I understand where he’s coming from – he’s had a fair old journey as the child of a single parent with MS which hit right when he started high school. He knows my MS foibles inside-out, but no matter how much he’s witnessed over the years, I’ve never relied on him as I wanted him to blossom and grow despite MS. The same wish I have for myself, I guess.
Of course, he will always have this hanging over him, as I am his main parent. He reads too much on the internet and stores it up until it explodes in fear and anxiety. I will always provide a safe harbour for him to come back to when he needs to.
I guess I am the Great Pretender. I refuse most offers of help, I push myself to the point of exhaustion and in some ways, I gain a lot of satisfaction by doing that and stuff the consequences. Yet within myself, I have somewhat calibrated MS to suit me; I go to work when I’m at my best MS-wise, I catch up on paperwork when I know I can engage my brain, I write randomly, whenever I can and I now accept that when I can’t, I can’t. No matter how frustrating.

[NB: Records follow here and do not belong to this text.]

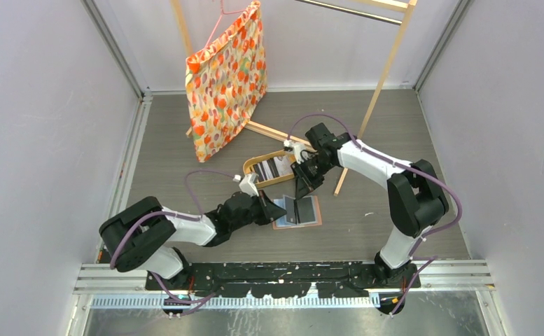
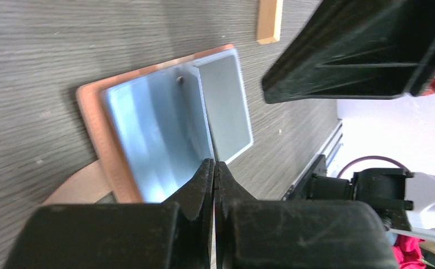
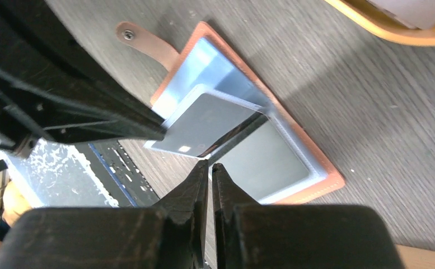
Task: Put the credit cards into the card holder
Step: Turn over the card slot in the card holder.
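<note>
The salmon card holder (image 1: 316, 211) (image 2: 92, 117) (image 3: 326, 174) lies open on the table. Its light-blue middle flap (image 2: 153, 129) stands raised. A grey credit card (image 3: 204, 120) (image 1: 301, 208) with a small chip rests against that flap. My left gripper (image 1: 274, 208) (image 2: 214, 164) is shut on the flap's near edge. Whether the card is pinched too I cannot tell. My right gripper (image 1: 302, 190) (image 3: 210, 165) hovers just off the card's edge, its jaws a crack apart with nothing between them. More credit cards (image 1: 274, 166) lie in the oval tray.
The oval wooden tray (image 1: 249, 166) (image 3: 383, 28) sits just behind the card holder. A wooden rack with a flowered orange bag (image 1: 227, 77) stands at the back, and one of its base bars (image 2: 270, 19) lies close by. The holder's snap tab (image 3: 142, 42) sticks out flat.
</note>
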`<state>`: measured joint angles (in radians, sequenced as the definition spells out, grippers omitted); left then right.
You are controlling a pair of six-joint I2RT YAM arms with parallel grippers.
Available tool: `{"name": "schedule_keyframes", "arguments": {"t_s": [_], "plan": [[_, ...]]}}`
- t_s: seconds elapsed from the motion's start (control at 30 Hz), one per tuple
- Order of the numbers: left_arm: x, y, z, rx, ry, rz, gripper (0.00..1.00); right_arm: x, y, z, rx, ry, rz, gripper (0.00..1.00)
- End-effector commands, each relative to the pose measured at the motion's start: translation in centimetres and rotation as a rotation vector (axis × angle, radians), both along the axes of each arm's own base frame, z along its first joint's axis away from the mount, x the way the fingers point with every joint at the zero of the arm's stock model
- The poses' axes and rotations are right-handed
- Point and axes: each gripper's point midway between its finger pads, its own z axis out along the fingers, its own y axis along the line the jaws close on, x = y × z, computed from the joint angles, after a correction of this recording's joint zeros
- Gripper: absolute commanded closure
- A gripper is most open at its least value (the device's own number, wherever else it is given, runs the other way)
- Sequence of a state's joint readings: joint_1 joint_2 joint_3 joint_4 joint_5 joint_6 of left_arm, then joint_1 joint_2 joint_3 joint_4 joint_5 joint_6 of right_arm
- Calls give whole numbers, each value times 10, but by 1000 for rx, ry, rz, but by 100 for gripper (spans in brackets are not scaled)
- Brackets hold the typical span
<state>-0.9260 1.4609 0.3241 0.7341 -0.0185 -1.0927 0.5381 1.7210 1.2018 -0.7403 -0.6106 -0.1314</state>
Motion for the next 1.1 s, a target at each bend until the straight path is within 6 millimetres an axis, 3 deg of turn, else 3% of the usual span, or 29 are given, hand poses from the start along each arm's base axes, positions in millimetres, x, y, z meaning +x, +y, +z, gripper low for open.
{"name": "schedule_keyframes", "arguments": {"t_s": [0.0, 0.27, 0.57, 0.73, 0.87, 1.07], "plan": [[5, -17, 26, -55, -28, -45, 99, 10, -10, -3, -50, -34, -14, 88], [5, -35, 25, -76, 1, -94, 88, 13, -21, -25, -147, 1, -38, 88], [4, -60, 19, -116, 43, -165, 80, 35, -40, 1, -93, -63, -126, 88], [5, -68, 15, -135, 58, -182, 74, 33, -36, 12, -37, -70, -123, 88], [4, -69, 15, -142, 53, -191, 61, 30, -34, 13, -17, -56, -112, 88], [3, -65, 20, -126, 26, -197, 60, 18, -22, 19, 61, 5, -76, 88]]}}
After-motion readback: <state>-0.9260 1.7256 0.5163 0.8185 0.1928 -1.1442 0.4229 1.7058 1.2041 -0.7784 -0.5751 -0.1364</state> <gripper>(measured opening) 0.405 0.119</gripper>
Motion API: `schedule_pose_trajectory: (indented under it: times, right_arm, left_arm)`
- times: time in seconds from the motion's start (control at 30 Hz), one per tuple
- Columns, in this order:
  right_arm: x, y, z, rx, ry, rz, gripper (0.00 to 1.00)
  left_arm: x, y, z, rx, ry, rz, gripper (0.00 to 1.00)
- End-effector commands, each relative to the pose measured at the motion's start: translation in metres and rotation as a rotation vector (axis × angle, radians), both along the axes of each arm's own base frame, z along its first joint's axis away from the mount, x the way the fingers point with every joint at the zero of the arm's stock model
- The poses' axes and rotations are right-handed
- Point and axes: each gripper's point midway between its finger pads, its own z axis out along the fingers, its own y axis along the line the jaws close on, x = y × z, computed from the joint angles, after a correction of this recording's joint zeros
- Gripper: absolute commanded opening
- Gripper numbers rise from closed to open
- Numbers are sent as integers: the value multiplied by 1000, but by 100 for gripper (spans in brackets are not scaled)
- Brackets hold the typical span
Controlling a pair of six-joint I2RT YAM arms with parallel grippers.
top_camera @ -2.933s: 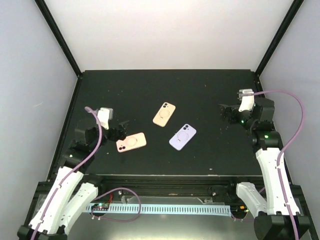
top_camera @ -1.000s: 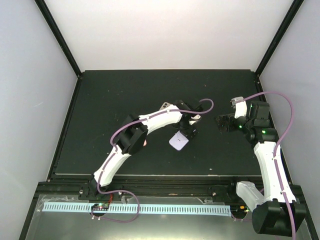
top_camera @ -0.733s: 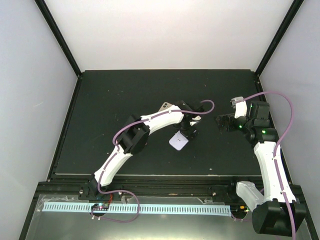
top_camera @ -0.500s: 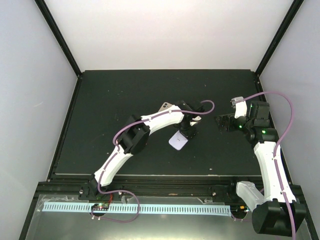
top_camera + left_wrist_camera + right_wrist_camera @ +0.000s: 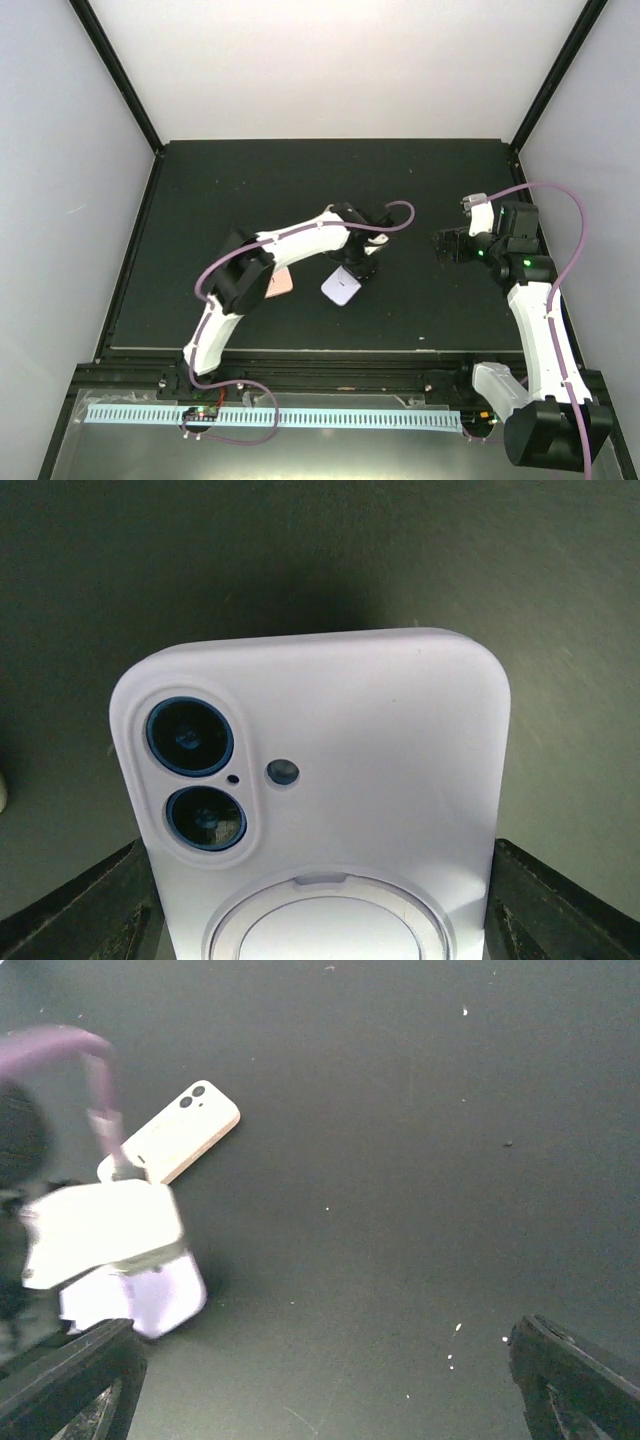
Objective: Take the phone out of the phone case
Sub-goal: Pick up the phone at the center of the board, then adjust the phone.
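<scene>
Left fingers (image 5: 80, 910) grip lilac phone (image 5: 340, 780) — cream phone (image 5: 180, 1132), pink phone (image 5: 284, 283) make three; right fingers (image 5: 570, 1380) parted.

Both the left arm (image 5: 298, 234) and the right arm (image 5: 537, 322) are built of smooth white shells linked by chunky black joints, each trailed by a loose purple cable (image 5: 545, 184), with small green lights (image 5: 521, 263) glowing on the right one's dark housings.

Overhead and wrist views share the lilac phone (image 5: 342, 290)
</scene>
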Motion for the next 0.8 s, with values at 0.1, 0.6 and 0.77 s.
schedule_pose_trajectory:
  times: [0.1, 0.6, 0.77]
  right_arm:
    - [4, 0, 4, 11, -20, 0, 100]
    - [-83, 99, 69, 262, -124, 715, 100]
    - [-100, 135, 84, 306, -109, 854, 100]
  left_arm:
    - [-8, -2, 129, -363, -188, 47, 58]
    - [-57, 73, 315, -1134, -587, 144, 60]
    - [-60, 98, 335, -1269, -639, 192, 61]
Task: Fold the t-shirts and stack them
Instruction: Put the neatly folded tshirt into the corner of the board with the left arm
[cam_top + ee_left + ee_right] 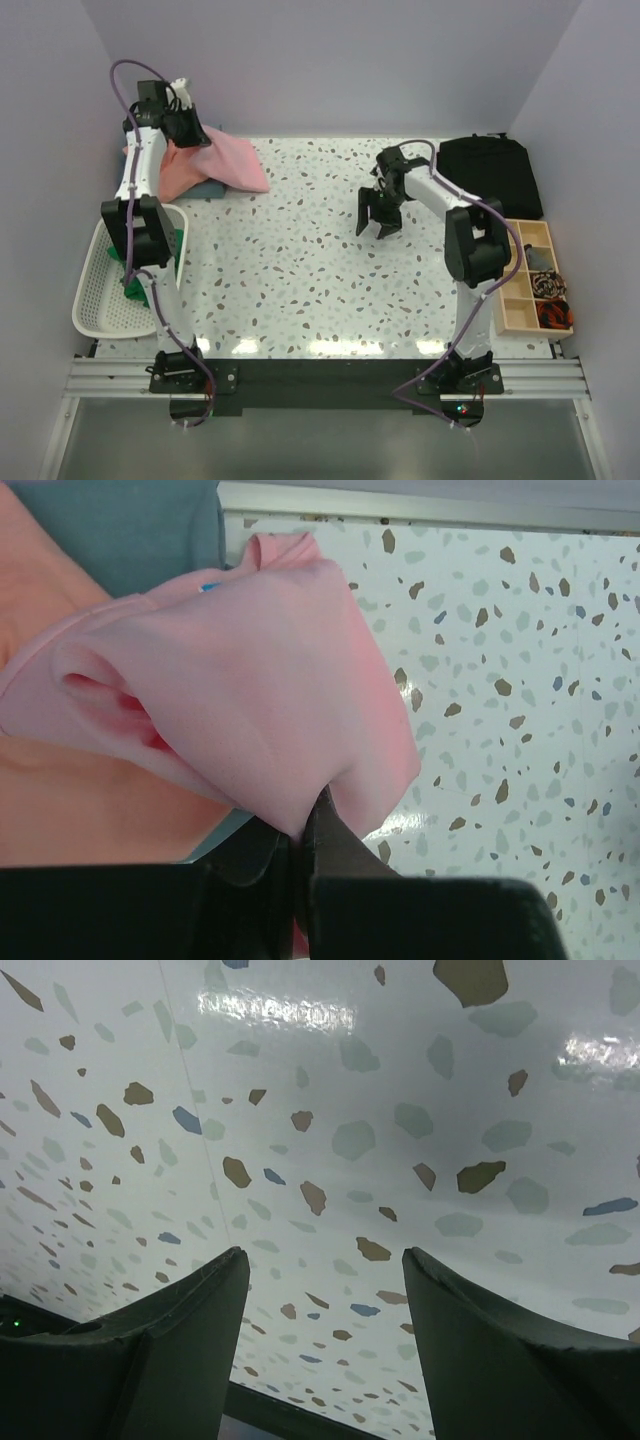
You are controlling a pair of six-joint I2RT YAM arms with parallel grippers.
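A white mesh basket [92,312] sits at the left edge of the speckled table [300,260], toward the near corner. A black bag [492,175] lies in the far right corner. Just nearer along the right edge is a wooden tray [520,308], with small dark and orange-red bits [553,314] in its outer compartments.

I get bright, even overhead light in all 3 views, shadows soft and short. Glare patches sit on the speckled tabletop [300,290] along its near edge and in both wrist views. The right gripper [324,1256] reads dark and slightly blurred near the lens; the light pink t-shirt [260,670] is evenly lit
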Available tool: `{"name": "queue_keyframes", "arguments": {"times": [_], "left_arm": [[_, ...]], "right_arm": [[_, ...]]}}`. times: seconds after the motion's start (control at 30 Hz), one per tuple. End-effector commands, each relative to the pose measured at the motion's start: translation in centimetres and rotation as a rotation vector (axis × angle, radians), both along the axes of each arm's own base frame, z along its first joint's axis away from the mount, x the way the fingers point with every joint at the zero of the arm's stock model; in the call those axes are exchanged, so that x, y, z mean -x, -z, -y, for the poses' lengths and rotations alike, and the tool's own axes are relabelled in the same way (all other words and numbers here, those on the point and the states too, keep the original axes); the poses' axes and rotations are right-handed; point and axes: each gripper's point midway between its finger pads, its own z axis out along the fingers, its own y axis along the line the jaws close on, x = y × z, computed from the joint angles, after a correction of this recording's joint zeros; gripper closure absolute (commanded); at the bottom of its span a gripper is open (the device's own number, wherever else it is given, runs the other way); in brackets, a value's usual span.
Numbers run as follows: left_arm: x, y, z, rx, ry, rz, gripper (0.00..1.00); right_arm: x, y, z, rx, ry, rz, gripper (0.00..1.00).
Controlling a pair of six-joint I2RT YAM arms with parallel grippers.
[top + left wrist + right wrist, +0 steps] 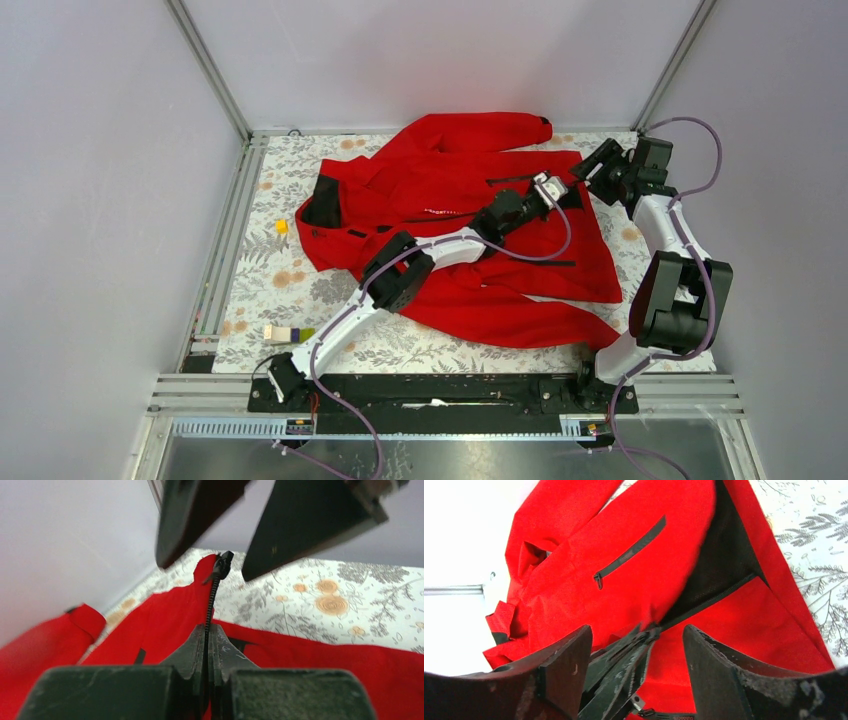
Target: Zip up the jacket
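The jacket (470,200) is spread on the bench (260,260) under both end effectors, front judged unzipped; the zipper tape (212,600) is pinched in the closed left end effector (207,645), the slider (223,561) just ahead is flanked by the widely parted right end effector (636,630), zipping wholly outstanding

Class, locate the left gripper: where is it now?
In the top view the left gripper sits right of centre on the jacket hem, shut on the front zipper, with the open right gripper just beyond it.

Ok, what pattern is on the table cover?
The table cover has grey leaves and orange flowers on white; the left wrist view shows it best.
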Motion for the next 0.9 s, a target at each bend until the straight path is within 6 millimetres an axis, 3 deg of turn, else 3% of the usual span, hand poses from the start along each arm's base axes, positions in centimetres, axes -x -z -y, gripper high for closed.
{"name": "queue_keyframes", "arguments": {"times": [0.0,0.13,0.23,0.33,0.43,0.63,0.87], "left_arm": [[0.1,-0.6,-0.6,0.076,0.003,-0.096,1.0],[-0.1,-0.6,-0.7,0.101,0.029,-0.189,1.0],[-0.6,-0.7,-0.9,0.141,0.028,-0.244,1.0],[-0.6,-0.3,-0.8,0.157,0.032,-0.276,1.0],[-0.9,-0.4,-0.9,0.181,0.037,-0.304,1.0],[-1.5,-0.6,-1.4,0.219,0.043,-0.354,1.0],[-1.3,-0.5,-1.2,0.234,0.065,-0.379,1.0]], "right_arm": [[-0.6,-2.7,0.1,0.08,-0.105,0.157,0.25],[0.3,-2.7,3.1,-0.036,-0.027,0.211,0.2],[1.3,-0.8,6.1,-0.082,0.046,0.191,0.18],[1.8,2.9,7.7,-0.108,0.118,0.097,0.19],[1.4,6.6,7.7,-0.2,0.122,0.027,0.26],[0.7,11.6,7.7,-0.293,0.11,-0.072,0.36],[1.4,12.8,9.4,-0.178,0.152,-0.146,0.34]]}}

When that happens, I’m stuck on the sofa, or in bed. Lying flat in a cool bed sometimes brings more relief than any meds. I realise my life has shrunk, but in a bizarre way it’s also grown. Without MS, I could still be in a dead-end job with a dead-end partner, cycling through life with no real care or direction. Life has been honed down towards what is most important, and that’s been a huge learning curve. I’ve discarded all thoughts of what I should be doing, could be doing, ought to be doing. I now choose.
So yes, MS happened. It’s not the best, it never will be, but I will try for as long as I can to continue to be the best parent I can, above everything. If I could only reassure The Teenager more, I would be happy forever.